Le tribunal a jugé que le nouveau projet de loi était trop large et portait atteinte au droit à la liberté d'expression.

La plus haute juridiction française, le Conseil constitutionnel, a bloqué un projet de loi interdisant les médias sociaux aux enfants de moins de 15 ans, déclarant qu'il est trop large et qu'il peut potentiellement porter atteinte au droit des jeunes à la liberté d'expression.

En juillet, les législateurs français ont voté en faveur du projet de loi, qui aurait empêché les moins de 15 ans de créer un compte sur les réseaux sociaux à partir de septembre et aurait fermé les comptes déjà actifs des jeunes dans un délai de quatre mois.

Les plateformes de médias sociaux devraient également mettre en œuvre des méthodes de vérification de l’âge qui ont été approuvées par le régulateur français de la vie privée.

Cependant, les projets de loi de la région sont soumis à l'examen du conseil, afin de garantir qu'ils sont conformes à leurs politiques.

Le conseil a expliqué sa décision en déclarant que le projet de loi ne précise pas les conditions et les limites associées à la vérification de l'âge et qu'il a un impact sur les libertés et la vie privée.

« Le Conseil estime que les dispositions contestées, d'une part, portent atteinte de manière disproportionnée à la liberté d'expression et de communication et, d'autre part, ne fournissent pas les garanties juridiques nécessaires pour garantir le droit au respect de la vie privée ».

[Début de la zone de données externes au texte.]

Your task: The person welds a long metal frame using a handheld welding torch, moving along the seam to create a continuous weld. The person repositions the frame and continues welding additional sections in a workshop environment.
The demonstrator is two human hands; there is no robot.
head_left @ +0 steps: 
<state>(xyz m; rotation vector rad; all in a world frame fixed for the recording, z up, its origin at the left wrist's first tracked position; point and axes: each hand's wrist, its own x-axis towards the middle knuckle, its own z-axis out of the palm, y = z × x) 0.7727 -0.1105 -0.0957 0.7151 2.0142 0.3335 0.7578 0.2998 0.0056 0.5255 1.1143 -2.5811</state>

Si le projet de loi avait été adopté comme prévu initialement, la France serait devenue le premier pays de l'UE à adopter une législation de ce type. Il aurait suivi les traces de ses homologues mondiaux tels que l’Australie, qui, en décembre 2026, a mis en vigueur le première interdiction des réseaux sociaux au monde pour les mineurs.

En juin, le Canada a proposé une interdiction similaire cela empêcherait les moins de 16 ans d’interagir avec les médias sociaux, comme cela a été le cas le Royaume-Uni et l'UEqui ont suggéré des mesures qui permettraient de mieux protéger les enfants en ligne.

Le président français Emmanuel Macron a demandé à son gouvernement et au Premier ministre Sébastien Lecornu de retravailler le projet de loi, en tenant compte des préoccupations du Conseil constitutionnel.